Task prompt:
Each line from the opening of the listing below through the line that contains "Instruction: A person" is to be output exactly as written.

Given data:
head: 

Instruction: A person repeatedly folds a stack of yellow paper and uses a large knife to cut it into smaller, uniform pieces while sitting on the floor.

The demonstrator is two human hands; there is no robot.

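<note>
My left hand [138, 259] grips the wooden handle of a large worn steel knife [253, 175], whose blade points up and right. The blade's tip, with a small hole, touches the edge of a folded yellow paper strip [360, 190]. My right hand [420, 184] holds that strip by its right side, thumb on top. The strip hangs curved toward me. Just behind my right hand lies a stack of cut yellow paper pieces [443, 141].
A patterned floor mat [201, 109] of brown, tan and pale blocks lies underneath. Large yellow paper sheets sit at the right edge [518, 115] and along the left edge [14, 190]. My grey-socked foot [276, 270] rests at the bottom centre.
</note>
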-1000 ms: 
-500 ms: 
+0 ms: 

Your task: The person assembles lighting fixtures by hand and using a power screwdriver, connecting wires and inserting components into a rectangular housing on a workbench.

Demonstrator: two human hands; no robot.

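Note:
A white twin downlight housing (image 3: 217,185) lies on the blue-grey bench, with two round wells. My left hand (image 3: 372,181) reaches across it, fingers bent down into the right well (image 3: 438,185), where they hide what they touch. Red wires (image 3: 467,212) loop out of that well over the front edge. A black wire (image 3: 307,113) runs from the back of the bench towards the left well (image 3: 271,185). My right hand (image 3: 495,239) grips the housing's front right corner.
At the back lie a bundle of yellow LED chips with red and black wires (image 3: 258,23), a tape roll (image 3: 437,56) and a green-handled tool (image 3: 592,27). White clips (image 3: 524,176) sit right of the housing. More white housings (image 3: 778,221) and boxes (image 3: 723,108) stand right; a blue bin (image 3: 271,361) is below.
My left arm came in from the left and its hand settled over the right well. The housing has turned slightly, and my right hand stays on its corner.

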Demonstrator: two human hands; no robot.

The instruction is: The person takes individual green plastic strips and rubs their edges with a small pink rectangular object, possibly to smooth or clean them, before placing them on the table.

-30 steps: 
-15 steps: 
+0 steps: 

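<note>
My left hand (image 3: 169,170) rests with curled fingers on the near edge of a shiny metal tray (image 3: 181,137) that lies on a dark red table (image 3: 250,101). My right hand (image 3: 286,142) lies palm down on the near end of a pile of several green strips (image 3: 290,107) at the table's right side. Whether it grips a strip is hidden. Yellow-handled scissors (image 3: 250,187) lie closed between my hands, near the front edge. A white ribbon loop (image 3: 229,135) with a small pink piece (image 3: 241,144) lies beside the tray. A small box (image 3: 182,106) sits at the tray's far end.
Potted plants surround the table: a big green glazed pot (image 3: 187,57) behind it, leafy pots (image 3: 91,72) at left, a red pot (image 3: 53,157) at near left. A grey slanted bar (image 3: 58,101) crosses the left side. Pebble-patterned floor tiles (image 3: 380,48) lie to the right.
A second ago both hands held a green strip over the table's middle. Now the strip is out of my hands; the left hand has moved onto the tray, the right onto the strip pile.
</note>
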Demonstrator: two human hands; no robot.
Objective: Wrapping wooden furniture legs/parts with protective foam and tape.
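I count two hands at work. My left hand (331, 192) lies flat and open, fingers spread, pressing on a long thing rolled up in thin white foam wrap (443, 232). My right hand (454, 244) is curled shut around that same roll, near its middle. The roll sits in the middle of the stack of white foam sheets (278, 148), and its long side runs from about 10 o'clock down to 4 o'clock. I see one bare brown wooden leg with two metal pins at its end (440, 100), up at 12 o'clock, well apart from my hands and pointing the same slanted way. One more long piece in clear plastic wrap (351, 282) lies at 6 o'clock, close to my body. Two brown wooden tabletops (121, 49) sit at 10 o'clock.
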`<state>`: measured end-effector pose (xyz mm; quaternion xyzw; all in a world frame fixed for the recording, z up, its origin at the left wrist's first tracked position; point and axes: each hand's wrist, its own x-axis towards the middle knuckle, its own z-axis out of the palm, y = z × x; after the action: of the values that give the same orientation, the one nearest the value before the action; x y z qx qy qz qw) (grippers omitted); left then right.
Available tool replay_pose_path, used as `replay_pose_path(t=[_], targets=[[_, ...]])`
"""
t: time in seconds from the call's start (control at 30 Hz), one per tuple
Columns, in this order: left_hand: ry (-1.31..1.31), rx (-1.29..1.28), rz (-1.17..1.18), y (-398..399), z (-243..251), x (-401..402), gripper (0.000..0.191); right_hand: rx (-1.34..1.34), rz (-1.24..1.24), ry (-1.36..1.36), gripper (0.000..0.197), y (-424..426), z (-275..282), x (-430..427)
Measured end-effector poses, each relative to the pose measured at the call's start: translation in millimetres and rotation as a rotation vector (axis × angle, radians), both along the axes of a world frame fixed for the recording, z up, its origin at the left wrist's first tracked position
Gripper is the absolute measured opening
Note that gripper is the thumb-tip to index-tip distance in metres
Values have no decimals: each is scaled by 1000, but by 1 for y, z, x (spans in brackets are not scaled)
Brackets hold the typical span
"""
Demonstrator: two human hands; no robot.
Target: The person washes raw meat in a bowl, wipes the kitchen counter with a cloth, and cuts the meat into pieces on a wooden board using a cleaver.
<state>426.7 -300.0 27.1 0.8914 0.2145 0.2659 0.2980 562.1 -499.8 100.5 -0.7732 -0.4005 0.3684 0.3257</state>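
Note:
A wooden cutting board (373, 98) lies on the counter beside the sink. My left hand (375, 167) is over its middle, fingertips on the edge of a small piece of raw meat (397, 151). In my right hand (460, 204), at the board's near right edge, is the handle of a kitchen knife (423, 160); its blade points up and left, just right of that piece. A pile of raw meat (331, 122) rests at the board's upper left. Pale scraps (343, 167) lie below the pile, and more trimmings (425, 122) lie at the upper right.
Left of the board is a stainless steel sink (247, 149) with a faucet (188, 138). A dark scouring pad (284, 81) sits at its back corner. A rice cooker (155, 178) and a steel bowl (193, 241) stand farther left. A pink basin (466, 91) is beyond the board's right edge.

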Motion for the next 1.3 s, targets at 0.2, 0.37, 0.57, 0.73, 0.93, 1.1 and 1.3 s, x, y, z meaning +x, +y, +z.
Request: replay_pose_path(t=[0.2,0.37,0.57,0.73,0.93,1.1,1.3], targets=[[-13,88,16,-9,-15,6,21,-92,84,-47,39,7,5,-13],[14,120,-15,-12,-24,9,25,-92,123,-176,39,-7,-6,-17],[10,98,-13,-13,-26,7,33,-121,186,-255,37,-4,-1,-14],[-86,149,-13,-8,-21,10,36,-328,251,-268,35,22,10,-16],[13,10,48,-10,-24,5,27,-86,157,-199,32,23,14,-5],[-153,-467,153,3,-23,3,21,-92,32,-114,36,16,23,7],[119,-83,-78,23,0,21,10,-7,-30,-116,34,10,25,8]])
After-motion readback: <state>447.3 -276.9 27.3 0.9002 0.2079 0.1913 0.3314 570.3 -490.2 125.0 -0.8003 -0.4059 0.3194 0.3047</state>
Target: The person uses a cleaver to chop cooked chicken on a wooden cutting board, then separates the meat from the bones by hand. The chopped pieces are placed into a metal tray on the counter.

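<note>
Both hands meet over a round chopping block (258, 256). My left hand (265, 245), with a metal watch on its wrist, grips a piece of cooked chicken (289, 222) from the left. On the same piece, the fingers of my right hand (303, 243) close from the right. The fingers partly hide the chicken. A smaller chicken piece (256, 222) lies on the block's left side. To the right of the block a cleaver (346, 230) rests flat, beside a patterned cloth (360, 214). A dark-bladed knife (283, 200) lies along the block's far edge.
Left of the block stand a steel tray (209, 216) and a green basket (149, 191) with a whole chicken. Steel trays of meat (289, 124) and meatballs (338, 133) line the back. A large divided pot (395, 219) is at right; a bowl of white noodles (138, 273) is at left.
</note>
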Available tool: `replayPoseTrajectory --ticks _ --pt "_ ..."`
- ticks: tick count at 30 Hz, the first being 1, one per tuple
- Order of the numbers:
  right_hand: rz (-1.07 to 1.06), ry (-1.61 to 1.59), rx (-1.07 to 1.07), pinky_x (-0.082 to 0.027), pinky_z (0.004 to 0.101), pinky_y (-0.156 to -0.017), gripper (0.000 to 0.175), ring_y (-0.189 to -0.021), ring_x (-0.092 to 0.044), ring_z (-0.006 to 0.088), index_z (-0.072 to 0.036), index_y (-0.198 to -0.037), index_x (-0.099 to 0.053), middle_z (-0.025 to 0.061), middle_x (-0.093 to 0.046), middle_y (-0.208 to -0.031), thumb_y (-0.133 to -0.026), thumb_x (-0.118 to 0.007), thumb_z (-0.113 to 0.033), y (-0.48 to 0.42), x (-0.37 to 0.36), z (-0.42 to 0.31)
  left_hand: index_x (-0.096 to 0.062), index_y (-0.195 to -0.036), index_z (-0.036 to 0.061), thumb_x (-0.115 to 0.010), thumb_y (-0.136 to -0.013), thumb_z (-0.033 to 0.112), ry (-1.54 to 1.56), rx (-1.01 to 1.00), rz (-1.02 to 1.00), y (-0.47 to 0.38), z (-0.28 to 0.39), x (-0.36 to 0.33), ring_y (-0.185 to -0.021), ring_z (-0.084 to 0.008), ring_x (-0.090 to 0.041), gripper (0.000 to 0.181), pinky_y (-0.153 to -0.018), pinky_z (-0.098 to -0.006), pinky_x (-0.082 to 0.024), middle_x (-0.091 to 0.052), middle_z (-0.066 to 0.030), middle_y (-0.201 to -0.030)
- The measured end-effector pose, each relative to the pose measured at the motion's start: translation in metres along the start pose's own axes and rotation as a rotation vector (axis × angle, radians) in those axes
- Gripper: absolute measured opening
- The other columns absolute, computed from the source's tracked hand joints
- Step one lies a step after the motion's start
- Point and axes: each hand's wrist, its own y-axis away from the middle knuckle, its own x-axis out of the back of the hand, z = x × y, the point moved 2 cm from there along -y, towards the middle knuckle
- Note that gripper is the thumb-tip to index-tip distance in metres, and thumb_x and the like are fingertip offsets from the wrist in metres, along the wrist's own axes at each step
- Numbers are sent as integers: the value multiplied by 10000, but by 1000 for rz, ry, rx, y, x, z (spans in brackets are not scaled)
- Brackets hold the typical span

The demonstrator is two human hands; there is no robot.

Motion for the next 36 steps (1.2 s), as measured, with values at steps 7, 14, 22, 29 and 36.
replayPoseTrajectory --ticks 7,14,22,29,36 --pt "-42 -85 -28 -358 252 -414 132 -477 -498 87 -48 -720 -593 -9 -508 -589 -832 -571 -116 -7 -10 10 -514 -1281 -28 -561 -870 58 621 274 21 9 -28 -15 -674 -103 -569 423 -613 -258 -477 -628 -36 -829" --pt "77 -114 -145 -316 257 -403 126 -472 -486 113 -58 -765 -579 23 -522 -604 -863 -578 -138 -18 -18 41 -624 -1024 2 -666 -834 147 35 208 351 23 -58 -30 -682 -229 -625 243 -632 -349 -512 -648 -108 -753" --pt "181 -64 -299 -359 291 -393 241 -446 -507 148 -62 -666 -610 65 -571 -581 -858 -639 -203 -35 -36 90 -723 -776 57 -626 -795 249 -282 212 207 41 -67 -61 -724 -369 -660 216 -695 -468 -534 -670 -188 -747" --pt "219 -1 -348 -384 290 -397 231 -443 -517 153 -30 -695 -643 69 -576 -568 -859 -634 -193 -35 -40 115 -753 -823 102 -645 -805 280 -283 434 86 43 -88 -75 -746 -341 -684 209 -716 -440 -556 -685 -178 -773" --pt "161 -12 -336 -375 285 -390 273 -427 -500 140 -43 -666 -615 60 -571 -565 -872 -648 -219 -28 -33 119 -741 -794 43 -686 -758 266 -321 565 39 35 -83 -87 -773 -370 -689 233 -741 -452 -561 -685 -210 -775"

Solution to the problem:
head: 

Instruction: A person repeatedly folds a stack of yellow paper and uses a large knife to cut it into smaller, uniform pieces while sitting on the floor.

The output is complete as it stands.